Wednesday, July 29, 2009
Gold stocks - where are we?
Just got back from the land of Oz and still getting re-oriented. Looks like senior Gold stocks are still correcting and a good buying opportunity should be here soon. Further patience is needed. To a 21 month chart of the GDX ETF:
No need to rush - lower prices are coming in senior Gold miners. A 2 month correction is normal in senior Gold miners, as I have previously covered. One also has to be cognizant that another devastating leg down in the general stock markets is still dead ahead, and may well indicate that the coming intermediate-term low in senior Gold stocks is not the final low for 2009 in the senior Gold mining sector. I was too early in my call for the stock market top for the year in June as we have made new highs for 2009, but if you think one final short squeeze is enough to turn me bullish, you haven't been agreeing with my macro views. We are setting up nicely for another fall disaster in my opinion.
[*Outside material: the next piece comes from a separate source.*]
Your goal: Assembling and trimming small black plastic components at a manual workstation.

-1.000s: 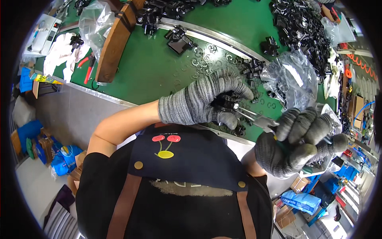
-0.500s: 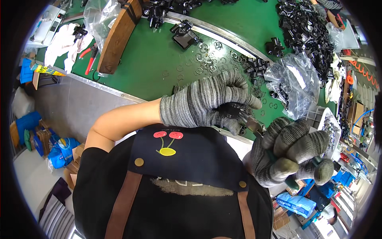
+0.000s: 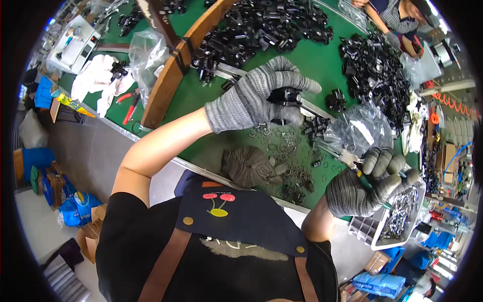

The U.S. Dollar is taking its sweet time in finding a solid bottom, but a strong turn up in the dollar is coming soon and will be a disaster for stocks and commodities/commodity stocks. I don't consider Gold a commodity and think it will remain strong in the face of a rising US Dollar, as it has done at times in the past. Here is a 21 month daily chart of the US Dollar:
You can bet against the US Dollar right now if you want to, but I think it's a lousy bet. It may take a few more weeks for the US Dollar to get going, but I still expect it to rise from the dead in another deflationary wave of terror that destroys all asset values except cash (including Gold, which is money) and the yield on short-term federal government debt. This doesn't mean the US Dollar is strong, it means that people need cash to pay their debts and margin calls and those doing the calling still prefer US Dollars to Euros or Yen. This is a relative, not absolute, US Dollar strength. Me, I'll stick with Gold for the bulk of my cash holdings.
Gold will strongly re-assert itself as money this fall and will likely rise to new highs as people scramble to safety and seek true protection that requires no paper documents or counterparty risk. The current correction in the nominal price of Gold continues, building a strong base for a launch to new all-time highs. The current base/correction in the Gold price is now 1.5 years old, meaning the coming rise will be spectacular in time and price, though this correction is not yet over. However, senior Gold stocks are not immune to stock market meltdowns and may well underperform the price of Gold until the general stock market finds a new lower low that will be far below the March 2009 lows.
The chart of the physical Gold price is solid, healthy, and in a strong bull market. A dip down to the 200 day moving average in the $880-$885 range is possible, but is the worst case scenario in my opinion, and would be simply a final fake out before a new bull market thrust higher in the nominal price of Gold. All fiat currencies are sinking relative to Gold, the oldest and truest form of cash. Stocks, commodities, real estate and corporate bonds are all sinking in true value (short-term fluctuations aside) relative to the price of Gold and will continue to do so until the Dow to Gold ratio is 2 or less.